» ABOUT THIS TASK
Below is a listing. Set down exactly the lines from the one containing "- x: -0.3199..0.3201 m" through the one containing "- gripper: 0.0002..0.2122", both ends included, and leave out the rest.

[Start of Attachment]

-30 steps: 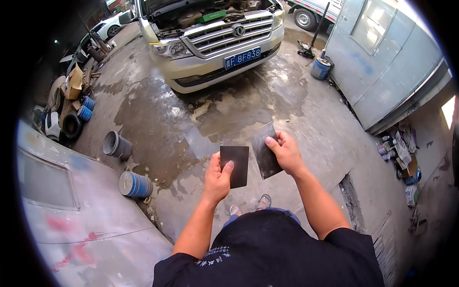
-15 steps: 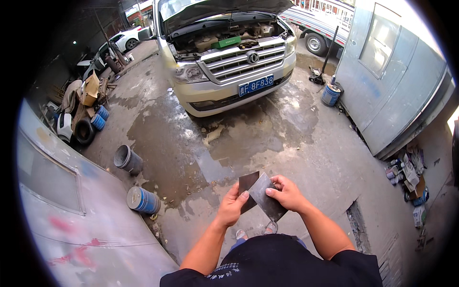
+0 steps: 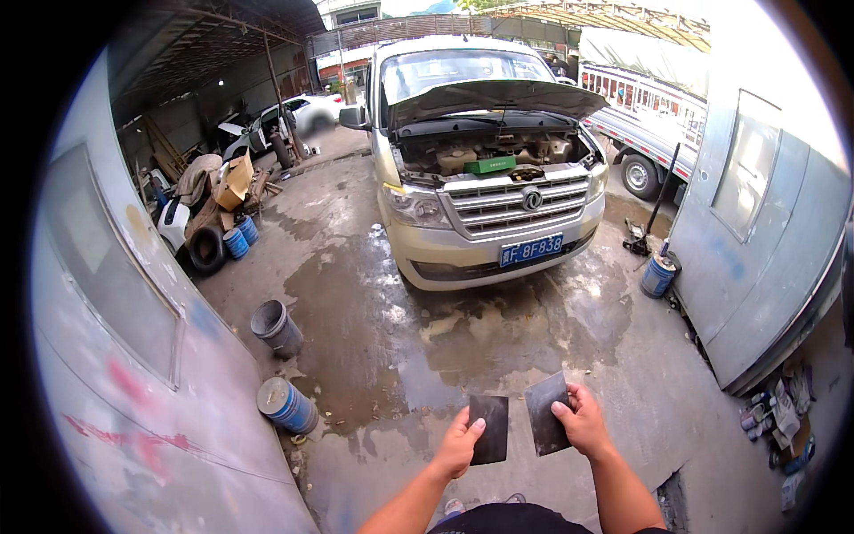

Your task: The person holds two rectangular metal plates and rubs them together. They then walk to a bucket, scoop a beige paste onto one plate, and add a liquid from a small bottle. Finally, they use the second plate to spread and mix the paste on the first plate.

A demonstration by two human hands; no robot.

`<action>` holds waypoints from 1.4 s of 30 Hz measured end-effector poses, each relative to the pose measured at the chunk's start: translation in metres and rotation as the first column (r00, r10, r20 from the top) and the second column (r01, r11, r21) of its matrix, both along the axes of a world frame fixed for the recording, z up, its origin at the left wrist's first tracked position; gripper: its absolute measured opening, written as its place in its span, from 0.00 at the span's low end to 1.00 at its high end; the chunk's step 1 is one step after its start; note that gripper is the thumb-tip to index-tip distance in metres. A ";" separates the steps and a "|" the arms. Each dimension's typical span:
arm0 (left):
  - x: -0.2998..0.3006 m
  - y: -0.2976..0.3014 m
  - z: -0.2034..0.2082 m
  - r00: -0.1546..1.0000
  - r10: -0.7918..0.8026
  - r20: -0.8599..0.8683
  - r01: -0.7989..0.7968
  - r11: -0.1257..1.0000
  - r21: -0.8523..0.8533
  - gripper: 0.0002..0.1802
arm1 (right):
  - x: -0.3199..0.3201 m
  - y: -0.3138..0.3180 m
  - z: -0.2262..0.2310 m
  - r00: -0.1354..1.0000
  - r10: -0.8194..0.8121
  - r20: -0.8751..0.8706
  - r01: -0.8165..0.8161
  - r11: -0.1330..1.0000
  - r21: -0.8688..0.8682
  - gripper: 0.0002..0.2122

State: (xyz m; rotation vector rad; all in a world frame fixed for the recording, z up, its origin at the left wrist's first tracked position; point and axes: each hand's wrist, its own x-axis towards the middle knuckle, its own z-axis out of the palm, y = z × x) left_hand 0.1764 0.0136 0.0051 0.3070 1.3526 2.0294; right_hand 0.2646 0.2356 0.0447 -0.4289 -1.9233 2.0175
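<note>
Between the thumb and fingers of my left hand (image 3: 455,447) is a thin, flat, dark rectangular plate (image 3: 493,431). My right hand (image 3: 586,424) grips a second thin rectangular plate (image 3: 543,416), grey toward its upper edge and darker below, by its right side. Both are held up in front of me, side by side, with a narrow gap between them. Whether they are metal or another stiff sheet I cannot make out. The fingers behind each plate are partly hidden.
Ahead stands a pale van (image 3: 427,249), hood (image 3: 498,100) raised, a green box (image 3: 490,165) at its engine bay. Grey metal doors flank me left (image 3: 133,356) and right (image 3: 756,258). A bucket (image 3: 277,327) and a blue drum (image 3: 286,404) stand at left; a floor jack (image 3: 638,238) at right.
The two plates overlapped before; now my hands have drawn them apart. My view has tilted up, so more of the van and yard shows.
</note>
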 end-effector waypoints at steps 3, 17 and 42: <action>-0.002 0.004 -0.005 0.960 0.189 0.207 -0.191 0.982 -0.013 0.19 | 0.011 -0.027 0.007 0.997 0.029 -0.075 0.031 0.728 0.685 0.17; -0.009 0.010 0.033 0.966 0.256 0.028 -0.257 0.946 0.198 0.19 | 0.025 -0.017 -0.013 0.969 0.076 0.234 -0.226 0.655 0.721 0.13; 0.024 -0.001 0.021 0.932 -0.354 -0.078 0.345 0.932 -0.112 0.19 | 0.023 0.018 -0.005 0.992 -0.042 0.116 0.000 0.939 0.343 0.15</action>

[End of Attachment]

» SOLVED EXERCISE
  - x: -0.3199..0.3201 m
  - y: -0.3138..0.3180 m
  - z: -0.2262..0.2310 m
  - r00: -0.1354..1.0000
  - r10: -0.8194..0.8121
  - r20: -0.8751..0.8706
  - r01: -0.8165..0.8161
  - r11: -0.1330..1.0000
  - r21: -0.8688..0.8682
  - gripper: 0.0002..0.2122

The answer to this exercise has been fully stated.